There's actually a lot to like about this movie. Sandra Bullock gives a really good performance as usual, first as the desperate housewife who becomes even more desperate as her world starts falling apart around her. One day, she learns that her husband is dead, and she numbly goes through the motions of making funeral arrangements, telling her children, and trying not to fall apart. The next day when she wakes up, her husband is still alive. Thus goes the pattern, with her moving back and forth through time. And herein lies the problem. A "premonition" (at least according to Webster's dictionary) is "a previous notice or warning, the anticipation of an event without conscious reason." Nowhere in that definition does it say one who has a premonition rockets back and forth through time. The character isn't really having a premonition about future events, she's time traveling, and doing a crappy job of it. More about that later.

Julian Sands does a great job in his maybe twenty minutes of combined screentime playing the husband. His character is so underused that we never get a sense of what the marriage is actually like until later in the movie, and when the revelation comes, it seems to come out of nowhere. Events that are supposed to be foreshadowing some kind of doom, like the appearance of creepy black crows that die in bloody ways are a tad redundant by the time they show up, since we already know that something bad is going to happen (we've been to the future, remember?) but they might provide some jump scares.

Characters who travel into the past usually learn some lesson and try to apply that to change the course of the future. In this case, the wife does every single thing she can think of to ensure that the future will be ruined. She's a raving lunatic who screams and acts totally insane, and while we sympathize with her plight, it's hard not to want to smack her with a brick as she proves herself in need of hospitalization.

And not only that, but the characters fail massively in an ending that seems designed just to piss off the viewers. All along we've been hanging onto these strong performances as proof that the movie has value, and we've been hoping that all the loose ends and plot holes will be tied up in the conclusion. Then the characters make some of the DUMBEST moves ever recorded on screen.  

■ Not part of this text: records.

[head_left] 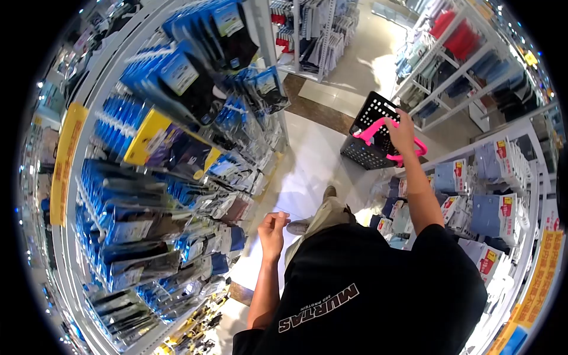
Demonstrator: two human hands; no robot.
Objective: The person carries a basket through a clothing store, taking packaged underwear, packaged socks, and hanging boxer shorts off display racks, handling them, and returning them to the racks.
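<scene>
My right hand (402, 135) is wrapped around a pink handle (371, 130) of a black perforated shopping basket (362, 152). The basket hangs tilted ahead of me on the right, above the aisle floor; little of its inside shows, so I cannot tell what it holds. My left hand (273, 234) hangs low beside my body with its fingers curled in, and I see nothing in it. Nearest to that hand are clear packets (236, 208) on the left rack, which it does not touch.
Blue-carded dark packets (177, 77) fill the left rack on hooks, with a yellow-purple packet (168, 142) sticking out. Folded grey-blue packs (494, 214) with red labels line the right rack. A pale floor aisle (307, 154) runs ahead toward hanging clothes (325, 50).
</scene>
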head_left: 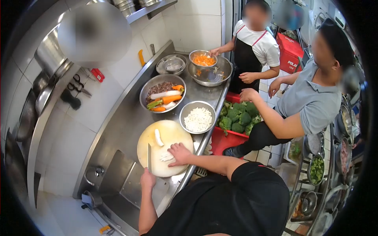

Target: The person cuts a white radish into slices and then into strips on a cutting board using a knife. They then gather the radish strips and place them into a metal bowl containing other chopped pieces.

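Note:
My left hand (148, 179) is wrapped around the handle of a kitchen knife (149, 156), its blade upright in view over the left side of a round cutting board (183, 136). On the same board, my right hand (181, 154) lies with its fingers spread, fingertips against white strips of a cut vegetable (165, 156). The fingers partly cover these strips. A longer white vegetable piece (158, 137) lies apart, above them. Just beyond the board stands a metal bowl of small white dice (198, 119). Another bowl holds white radishes (164, 94) and carrots (172, 99).
A sink (122, 173) adjoins the board. At the counter's far end, one person touches a bowl of carrot pieces (203, 59) set in a wide basin (214, 78). Another person in grey stands beside a red crate (232, 133) of broccoli (238, 118). Scissors (78, 84) hang on the wall.

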A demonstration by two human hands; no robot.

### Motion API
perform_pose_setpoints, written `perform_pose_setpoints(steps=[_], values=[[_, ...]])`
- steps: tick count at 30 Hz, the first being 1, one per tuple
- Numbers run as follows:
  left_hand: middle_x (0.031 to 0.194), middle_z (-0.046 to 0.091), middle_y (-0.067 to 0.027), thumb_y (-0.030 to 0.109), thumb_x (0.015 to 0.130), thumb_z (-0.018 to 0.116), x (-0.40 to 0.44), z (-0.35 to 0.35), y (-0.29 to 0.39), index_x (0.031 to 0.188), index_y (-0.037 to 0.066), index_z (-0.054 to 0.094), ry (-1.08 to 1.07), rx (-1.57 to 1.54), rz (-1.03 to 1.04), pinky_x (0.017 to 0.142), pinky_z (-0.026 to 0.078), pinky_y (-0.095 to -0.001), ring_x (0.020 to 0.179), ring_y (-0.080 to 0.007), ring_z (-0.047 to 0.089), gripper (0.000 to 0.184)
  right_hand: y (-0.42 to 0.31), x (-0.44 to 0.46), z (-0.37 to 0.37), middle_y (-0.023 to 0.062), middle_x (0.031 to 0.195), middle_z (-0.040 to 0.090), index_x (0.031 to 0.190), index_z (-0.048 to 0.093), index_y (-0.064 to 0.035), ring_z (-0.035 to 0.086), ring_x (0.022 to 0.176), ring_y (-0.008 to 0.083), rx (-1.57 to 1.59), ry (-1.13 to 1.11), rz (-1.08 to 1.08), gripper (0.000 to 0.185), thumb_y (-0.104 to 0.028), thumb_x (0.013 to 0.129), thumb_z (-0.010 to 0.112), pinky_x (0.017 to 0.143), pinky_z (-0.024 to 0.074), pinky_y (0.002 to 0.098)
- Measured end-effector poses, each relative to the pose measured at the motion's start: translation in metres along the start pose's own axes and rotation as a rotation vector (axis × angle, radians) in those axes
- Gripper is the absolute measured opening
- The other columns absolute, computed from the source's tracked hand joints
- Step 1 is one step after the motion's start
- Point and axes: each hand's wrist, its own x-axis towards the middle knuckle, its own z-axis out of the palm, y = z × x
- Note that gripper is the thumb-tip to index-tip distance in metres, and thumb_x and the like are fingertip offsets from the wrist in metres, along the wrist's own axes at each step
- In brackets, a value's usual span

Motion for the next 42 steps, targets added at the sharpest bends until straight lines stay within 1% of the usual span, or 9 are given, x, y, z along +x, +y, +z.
perform_pose_setpoints(steps=[4, 6, 9, 12, 18, 25, 31, 34, 42], values=[[0.115, 0.069, -0.0352, 0.02, 0.096, 0.053, 0.015, 0.004, -0.014, 0.136, 0.002, 0.055, -0.076, -0.06, 0.03, 0.098, 0.051, -0.0579, 0.112, -0.052, 0.065, 0.043, 0.024, -0.004, 0.013, 0.0223, 0.138, 0.058, 0.14, 0.057, 0.0001, 0.05, 0.134, 0.04, 0.186, 0.028, -0.035, 0.094, -0.066, 0.077, 0.08, 0.116, 0.0349, 0.0508], [0.115, 0.069, -0.034, 0.02, 0.097, 0.053, 0.022, 0.008, -0.021, 0.132, 0.004, 0.055, -0.11, -0.036, 0.037, 0.097, 0.051, -0.0583, 0.113, -0.052, 0.065, 0.039, 0.026, -0.005, 0.041, 0.023, 0.139, 0.058, 0.138, 0.058, -0.0004, 0.05, 0.134, 0.0428, 0.216, 0.236, -0.053, 0.092, -0.06, 0.074, 0.086, 0.118, 0.0348, 0.0521], [0.113, 0.07, -0.0333, 0.017, 0.098, 0.049, 0.011, -0.01, -0.008, 0.132, 0.004, 0.053, -0.13, -0.04, 0.029, 0.096, 0.051, -0.0579, 0.11, -0.0524, 0.066, 0.037, 0.003, -0.008, 0.018, 0.0235, 0.146, 0.05, 0.147, 0.047, 0.0004, 0.04, 0.142, 0.0426, 0.014, 0.197, 0.109, 0.103, -0.066, 0.076, 0.081, 0.122, 0.0282, 0.055], [0.111, 0.069, -0.035, 0.017, 0.099, 0.049, 0.005, -0.014, -0.022, 0.136, 0.004, 0.051, -0.128, -0.12, 0.071, 0.094, 0.051, -0.058, 0.107, -0.0528, 0.066, 0.039, -0.005, -0.02, 0.026, 0.0271, 0.155, 0.04, 0.152, 0.038, 0.0012, 0.029, 0.15, 0.0454, 0.108, 0.315, 0.296, 0.114, -0.065, 0.072, 0.085, 0.125, 0.0229, 0.0567], [0.111, 0.07, -0.0347, 0.017, 0.1, 0.049, -0.022, -0.014, -0.021, 0.14, 0.002, 0.049, -0.146, -0.151, -0.03, 0.095, 0.051, -0.0574, 0.106, -0.0508, 0.067, 0.043, -0.021, -0.011, 0.026, 0.0285, 0.161, 0.033, 0.157, 0.029, 0.0039, 0.02, 0.155, 0.0477, 0.276, 0.104, 0.276, 0.123, -0.065, 0.072, 0.085, 0.129, 0.0197, 0.0552], [0.107, 0.071, -0.0342, 0.013, 0.098, 0.048, -0.045, -0.002, 0.017, 0.137, -0.002, 0.051, -0.227, -0.046, 0.027, 0.093, 0.053, -0.0585, 0.103, -0.0504, 0.069, 0.042, -0.01, -0.01, 0.034, 0.0256, 0.158, 0.04, 0.157, 0.031, 0.0016, 0.028, 0.153, 0.0447, 0.173, 0.039, 0.19, 0.112, -0.058, 0.078, 0.082, 0.128, 0.0224, 0.0518], [0.104, 0.071, -0.0343, 0.016, 0.099, 0.05, -0.053, -0.015, 0.006, 0.126, 0.0, 0.055, -0.162, -0.122, -0.009, 0.091, 0.053, -0.0589, 0.102, -0.0505, 0.069, 0.032, 0.0, 0.001, 0.025, 0.0176, 0.139, 0.055, 0.15, 0.046, -0.0013, 0.049, 0.129, 0.0343, -0.021, 0.042, -0.024, 0.086, -0.058, 0.09, 0.07, 0.109, 0.0382, 0.0473], [0.105, 0.071, -0.0332, 0.016, 0.096, 0.051, -0.045, -0.006, 0.007, 0.131, 0.004, 0.056, -0.134, -0.04, -0.048, 0.09, 0.054, -0.0581, 0.102, -0.0494, 0.07, 0.037, -0.011, 0.011, 0.024, 0.0168, 0.13, 0.056, 0.148, 0.049, -0.0006, 0.051, 0.121, 0.0323, -0.096, -0.012, 0.029, 0.081, -0.06, 0.095, 0.062, 0.102, 0.04, 0.0463], [0.099, 0.073, -0.03, 0.013, 0.096, 0.049, -0.049, -0.006, 0.015, 0.127, 0.004, 0.057, -0.119, -0.002, 0.019, 0.085, 0.055, -0.0584, 0.1, -0.048, 0.071, 0.034, -0.028, 0.015, 0.02, 0.0174, 0.127, 0.056, 0.142, 0.052, 0.0006, 0.051, 0.119, 0.0321, -0.157, -0.084, 0.082, 0.073, -0.058, 0.099, 0.056, 0.101, 0.0396, 0.0454]])
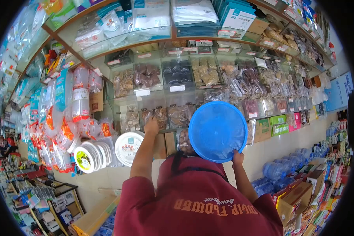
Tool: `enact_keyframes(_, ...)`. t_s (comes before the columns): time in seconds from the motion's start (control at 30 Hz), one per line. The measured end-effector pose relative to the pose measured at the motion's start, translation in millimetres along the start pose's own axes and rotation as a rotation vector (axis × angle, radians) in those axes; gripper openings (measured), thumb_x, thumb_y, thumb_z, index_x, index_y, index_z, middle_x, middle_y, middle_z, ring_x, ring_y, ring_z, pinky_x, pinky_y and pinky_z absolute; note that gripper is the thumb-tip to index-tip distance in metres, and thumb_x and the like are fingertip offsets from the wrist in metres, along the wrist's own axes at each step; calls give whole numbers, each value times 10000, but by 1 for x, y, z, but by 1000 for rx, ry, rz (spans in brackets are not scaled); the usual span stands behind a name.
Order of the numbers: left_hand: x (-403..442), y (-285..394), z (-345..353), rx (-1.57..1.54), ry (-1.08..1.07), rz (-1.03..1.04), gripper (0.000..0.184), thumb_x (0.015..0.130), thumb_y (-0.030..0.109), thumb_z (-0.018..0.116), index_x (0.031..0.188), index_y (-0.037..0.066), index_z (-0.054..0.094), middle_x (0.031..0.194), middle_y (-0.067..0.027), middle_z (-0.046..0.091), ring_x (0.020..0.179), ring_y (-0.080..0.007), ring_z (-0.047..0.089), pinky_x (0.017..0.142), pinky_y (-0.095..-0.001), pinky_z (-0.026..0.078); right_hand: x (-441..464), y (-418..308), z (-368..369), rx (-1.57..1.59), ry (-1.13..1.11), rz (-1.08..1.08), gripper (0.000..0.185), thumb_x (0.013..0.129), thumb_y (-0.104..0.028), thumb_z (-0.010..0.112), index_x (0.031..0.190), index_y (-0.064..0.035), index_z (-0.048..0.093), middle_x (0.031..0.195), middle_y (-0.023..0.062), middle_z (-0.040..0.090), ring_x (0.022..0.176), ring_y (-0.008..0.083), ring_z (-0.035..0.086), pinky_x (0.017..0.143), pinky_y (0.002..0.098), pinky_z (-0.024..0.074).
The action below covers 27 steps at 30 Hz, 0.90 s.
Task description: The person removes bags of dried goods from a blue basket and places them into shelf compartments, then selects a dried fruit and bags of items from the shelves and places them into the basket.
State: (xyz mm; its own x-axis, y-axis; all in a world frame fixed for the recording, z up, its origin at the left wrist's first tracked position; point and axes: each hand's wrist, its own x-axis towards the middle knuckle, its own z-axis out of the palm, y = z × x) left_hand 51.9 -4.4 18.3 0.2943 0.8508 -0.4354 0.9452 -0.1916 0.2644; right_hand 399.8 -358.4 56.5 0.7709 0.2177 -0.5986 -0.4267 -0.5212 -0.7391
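Note:
My left hand (151, 126) reaches into a clear shelf bin and touches or nearly touches a plastic packet of brown dried goods (148, 115). Its fingertips are too small and partly hidden, so I cannot tell whether they grip anything. A round blue plastic basket (217, 131) is in my right hand (238, 158), whose fingers close on its lower right rim. The basket is held up in front of the shelf, and nothing shows inside it. It hides part of the bins behind. Packets of darker brown dried goods (179, 115) lie in the bin to the right of my left hand.
Stacked white lids (91, 156) and a round white pack (129, 148) stand left of my arm. Bagged plastic cups (80, 104) hang above them. Large water bottles (277, 169) and cardboard boxes (295, 200) crowd the floor at right. Glass-fronted shelves (126, 37) run overhead.

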Motion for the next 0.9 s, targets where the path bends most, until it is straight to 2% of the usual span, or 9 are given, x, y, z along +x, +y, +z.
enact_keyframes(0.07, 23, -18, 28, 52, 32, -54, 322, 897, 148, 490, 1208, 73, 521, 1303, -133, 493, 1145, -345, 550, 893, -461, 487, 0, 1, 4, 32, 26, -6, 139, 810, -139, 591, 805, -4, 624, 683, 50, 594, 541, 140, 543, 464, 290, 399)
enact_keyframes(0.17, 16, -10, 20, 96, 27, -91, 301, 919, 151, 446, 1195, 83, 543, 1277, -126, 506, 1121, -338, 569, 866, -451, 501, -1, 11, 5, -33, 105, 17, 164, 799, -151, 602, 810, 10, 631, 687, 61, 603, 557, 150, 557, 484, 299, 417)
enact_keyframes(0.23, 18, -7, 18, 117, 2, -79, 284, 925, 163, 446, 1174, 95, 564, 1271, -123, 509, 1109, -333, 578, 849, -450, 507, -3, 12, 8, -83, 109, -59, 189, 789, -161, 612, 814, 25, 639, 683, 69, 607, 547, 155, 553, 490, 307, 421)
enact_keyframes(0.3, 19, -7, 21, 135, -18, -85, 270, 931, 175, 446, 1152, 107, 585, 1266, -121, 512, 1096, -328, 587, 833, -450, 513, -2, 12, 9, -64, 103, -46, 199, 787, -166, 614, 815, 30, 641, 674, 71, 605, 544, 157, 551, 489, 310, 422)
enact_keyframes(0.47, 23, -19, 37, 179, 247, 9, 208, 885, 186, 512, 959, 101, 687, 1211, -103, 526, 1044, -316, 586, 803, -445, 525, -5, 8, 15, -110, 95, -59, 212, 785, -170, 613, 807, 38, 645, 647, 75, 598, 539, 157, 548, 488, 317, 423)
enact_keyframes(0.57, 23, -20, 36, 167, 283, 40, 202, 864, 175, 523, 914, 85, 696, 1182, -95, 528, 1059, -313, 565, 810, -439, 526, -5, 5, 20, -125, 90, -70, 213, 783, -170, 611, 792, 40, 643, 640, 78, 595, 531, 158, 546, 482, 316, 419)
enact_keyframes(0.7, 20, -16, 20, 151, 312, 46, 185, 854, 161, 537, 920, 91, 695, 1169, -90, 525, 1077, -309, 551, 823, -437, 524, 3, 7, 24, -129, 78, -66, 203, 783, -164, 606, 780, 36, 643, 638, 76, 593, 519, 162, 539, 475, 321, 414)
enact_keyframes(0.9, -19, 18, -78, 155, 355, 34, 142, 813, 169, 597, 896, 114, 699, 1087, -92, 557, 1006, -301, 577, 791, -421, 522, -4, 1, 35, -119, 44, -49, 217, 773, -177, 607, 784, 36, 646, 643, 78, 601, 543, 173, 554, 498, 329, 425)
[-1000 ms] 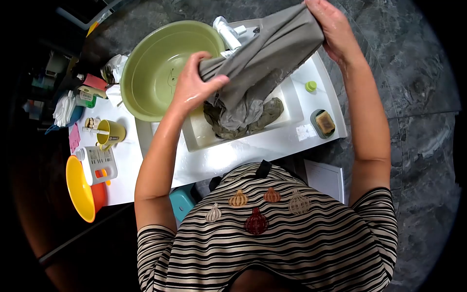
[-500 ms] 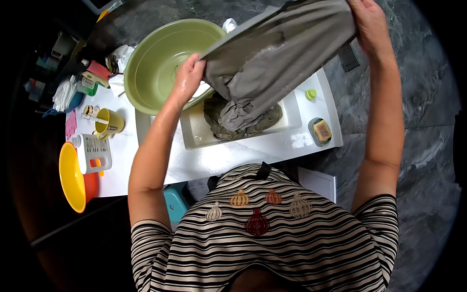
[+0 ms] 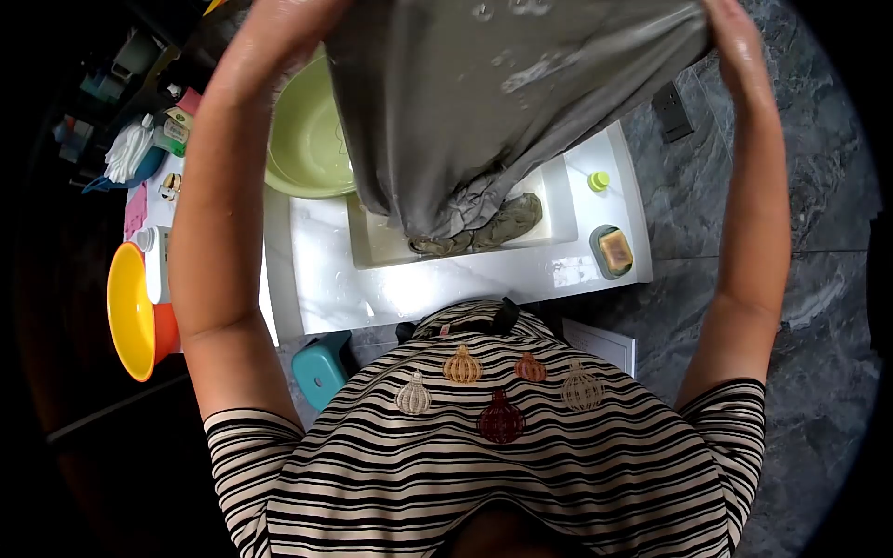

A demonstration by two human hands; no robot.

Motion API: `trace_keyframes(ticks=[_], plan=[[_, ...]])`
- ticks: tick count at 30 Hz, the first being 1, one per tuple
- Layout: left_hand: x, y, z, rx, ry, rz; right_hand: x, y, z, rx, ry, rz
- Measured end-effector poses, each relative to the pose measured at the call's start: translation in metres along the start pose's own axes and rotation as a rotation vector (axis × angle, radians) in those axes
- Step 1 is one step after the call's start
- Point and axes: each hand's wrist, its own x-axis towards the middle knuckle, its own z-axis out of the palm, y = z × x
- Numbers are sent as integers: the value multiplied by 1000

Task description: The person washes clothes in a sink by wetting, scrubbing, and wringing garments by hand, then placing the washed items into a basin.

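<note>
A large wet grey-brown cloth [image 3: 502, 93] is stretched up between my two hands, with a few soap bubbles on its surface. My left hand [image 3: 296, 28] grips its upper left corner at the top of the view, the fingertips partly cut off by the edge. At the upper right, my right hand [image 3: 735, 42] is closed on the other corner. The cloth's lower end hangs bunched into the white sink [image 3: 381, 244], where wet olive-grey fabric [image 3: 510, 225] lies crumpled. Whether the two are one piece, I cannot tell.
A green basin [image 3: 307, 139] stands left of the sink, partly behind the cloth. Soap in a dish [image 3: 614, 251] and a green cap [image 3: 598, 181] sit on the right counter. Far left are a yellow-orange bowl [image 3: 130, 312] and a white jug [image 3: 156, 265]. Below is a teal stool [image 3: 321, 372].
Both hands have risen, the left one most and further left, so the cloth is pulled higher and wider. More of it has come up out of the sink.
</note>
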Motion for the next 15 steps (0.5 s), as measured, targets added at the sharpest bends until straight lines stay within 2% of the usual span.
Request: trace_keyframes(ticks=[1, 2, 4, 5, 7, 8, 10, 11, 12, 13, 15], plan=[[-4, -4, 6, 47, -98, -30, -8, 1, 9, -260, -193, 125], [-9, -7, 14, 93, -198, -62, -23, -17, 24, -464, -282, 101], [-15, -12, 35, 222, -308, -243, -60, -51, 63, -168, -345, 96], [-16, -34, 43, 192, -388, -149, -73, -48, 84, 254, -485, 327], [-23, -73, 64, 164, -467, -10, -100, -33, 129, 167, -578, -137], [-26, -81, 70, 174, -464, -35, -113, -37, 144, 377, -648, -95], [-26, -91, 66, 288, -391, -26, -117, -34, 145, 357, -1048, 152], [-28, -91, 60, 290, -390, -34, -116, -34, 142, 259, -1109, 160], [-27, -90, 50, 316, -460, -184, -115, -34, 138, 157, -1168, 166], [-29, -88, 43, 338, -530, -335, -117, -34, 135, 303, -1149, 287], [-34, -108, 34, 297, -588, -307, -106, -53, 114, 379, -995, 303]])
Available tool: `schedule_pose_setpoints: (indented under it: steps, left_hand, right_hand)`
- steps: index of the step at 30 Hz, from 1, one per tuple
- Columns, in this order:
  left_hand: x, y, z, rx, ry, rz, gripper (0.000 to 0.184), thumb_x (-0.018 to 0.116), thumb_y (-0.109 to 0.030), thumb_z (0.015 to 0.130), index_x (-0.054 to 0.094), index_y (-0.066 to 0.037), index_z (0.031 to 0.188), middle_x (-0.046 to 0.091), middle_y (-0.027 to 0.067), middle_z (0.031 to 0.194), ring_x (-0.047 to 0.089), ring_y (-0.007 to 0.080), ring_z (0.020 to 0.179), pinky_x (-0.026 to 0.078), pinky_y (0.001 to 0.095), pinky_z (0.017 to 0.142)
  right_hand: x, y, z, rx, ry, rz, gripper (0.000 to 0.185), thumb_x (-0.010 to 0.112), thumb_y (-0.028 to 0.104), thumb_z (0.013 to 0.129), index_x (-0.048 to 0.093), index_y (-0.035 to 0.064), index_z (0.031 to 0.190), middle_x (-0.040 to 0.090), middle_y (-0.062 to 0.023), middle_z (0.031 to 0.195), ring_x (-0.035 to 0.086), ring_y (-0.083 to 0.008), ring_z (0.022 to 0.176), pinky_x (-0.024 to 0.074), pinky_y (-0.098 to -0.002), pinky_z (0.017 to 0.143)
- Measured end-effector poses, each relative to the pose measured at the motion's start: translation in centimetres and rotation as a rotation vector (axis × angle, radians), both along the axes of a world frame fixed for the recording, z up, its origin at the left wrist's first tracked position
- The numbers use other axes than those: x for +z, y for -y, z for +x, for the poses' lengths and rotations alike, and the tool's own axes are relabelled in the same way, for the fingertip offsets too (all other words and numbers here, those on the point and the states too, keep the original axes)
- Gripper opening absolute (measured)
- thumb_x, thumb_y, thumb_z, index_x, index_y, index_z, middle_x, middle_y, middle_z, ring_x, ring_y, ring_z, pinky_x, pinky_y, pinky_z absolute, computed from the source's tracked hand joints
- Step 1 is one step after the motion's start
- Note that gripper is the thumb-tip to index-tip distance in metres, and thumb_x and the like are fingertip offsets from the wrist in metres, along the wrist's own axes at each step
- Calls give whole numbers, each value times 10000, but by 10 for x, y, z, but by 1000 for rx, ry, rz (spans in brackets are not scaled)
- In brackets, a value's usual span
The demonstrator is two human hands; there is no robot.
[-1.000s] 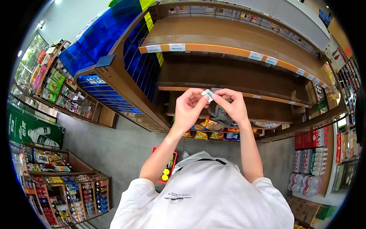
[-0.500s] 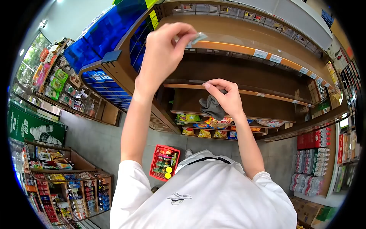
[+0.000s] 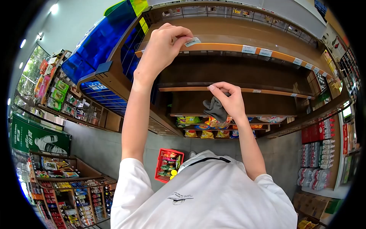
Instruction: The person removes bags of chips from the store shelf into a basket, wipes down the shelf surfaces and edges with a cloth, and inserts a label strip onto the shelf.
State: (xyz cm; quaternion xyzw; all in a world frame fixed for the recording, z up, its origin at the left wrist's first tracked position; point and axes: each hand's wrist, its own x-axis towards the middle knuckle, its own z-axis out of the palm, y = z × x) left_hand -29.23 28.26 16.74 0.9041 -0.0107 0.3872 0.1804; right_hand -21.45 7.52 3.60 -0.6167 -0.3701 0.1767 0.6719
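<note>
My left hand (image 3: 162, 49) pinches a small white price label (image 3: 193, 42) between thumb and fingers, at the orange-edged upper shelf (image 3: 225, 47). Lower and to the right, my right hand (image 3: 230, 100) is closed on a crumpled dark grey cloth (image 3: 215, 109), which hangs below the fingers. Its thumb and fingertip meet near the front edge of the middle shelf (image 3: 183, 89). Other price labels (image 3: 249, 49) sit along the upper shelf's edge to the right.
Snack bags (image 3: 207, 134) fill the bottom shelves. A red basket (image 3: 156, 168) with goods stands on the floor by my feet. Blue panels (image 3: 89, 53) border the shelf's left end. Bottle packs (image 3: 312, 177) stand at right, a low display rack (image 3: 68, 183) at lower left.
My left hand has shifted slightly left, and the label has turned from tilted to face me more, against the shelf edge. My right hand keeps the cloth, almost unmoved. The view has shifted slightly.
</note>
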Motion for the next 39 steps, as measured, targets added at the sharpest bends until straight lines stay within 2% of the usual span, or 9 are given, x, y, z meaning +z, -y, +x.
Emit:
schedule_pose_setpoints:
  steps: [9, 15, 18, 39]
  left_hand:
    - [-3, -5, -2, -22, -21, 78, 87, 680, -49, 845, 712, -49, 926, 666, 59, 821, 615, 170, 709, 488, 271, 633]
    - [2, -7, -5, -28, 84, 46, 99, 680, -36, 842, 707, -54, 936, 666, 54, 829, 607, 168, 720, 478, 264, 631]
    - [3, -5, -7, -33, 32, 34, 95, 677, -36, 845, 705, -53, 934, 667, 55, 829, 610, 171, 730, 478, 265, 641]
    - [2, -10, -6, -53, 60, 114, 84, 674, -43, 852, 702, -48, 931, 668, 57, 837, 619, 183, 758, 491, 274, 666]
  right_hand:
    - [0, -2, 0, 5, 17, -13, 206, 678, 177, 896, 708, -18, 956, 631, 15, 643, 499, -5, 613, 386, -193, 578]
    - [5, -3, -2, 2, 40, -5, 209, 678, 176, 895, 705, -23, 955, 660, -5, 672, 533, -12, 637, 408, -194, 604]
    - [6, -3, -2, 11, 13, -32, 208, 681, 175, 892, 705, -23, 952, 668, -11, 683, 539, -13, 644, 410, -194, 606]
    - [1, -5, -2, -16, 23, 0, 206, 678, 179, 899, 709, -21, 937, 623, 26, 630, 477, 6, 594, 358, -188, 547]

I won't spoil them here, but let me provide an example. If you had a premonition that your husband was going to drown, would you jump into the water with him? Or if you thought he was going to die in a freak skydiving accident and you supposedly wanted to stop that from happening, would you go skydiving with him? It's almost as if this character wants her husband to die and that's why she does such a shitty job of keeping him out of harm's way. And then, let's all hold hands and sing Kumbaya around the campfire in the single most smarmy, insulting conclusion I've ever seen to a movie. Are you KIDDING me? I paid MONEY to see this?

It seems as though it's leading somewhere when it isn't. The whole movie seems to be building up toward a premise that never arises, and the audience is left feeling cheated. The acting is great, but it's not enough to save the movie. Before I sat down in the theater, I had a feeling this movie would suck. I should have listened to that.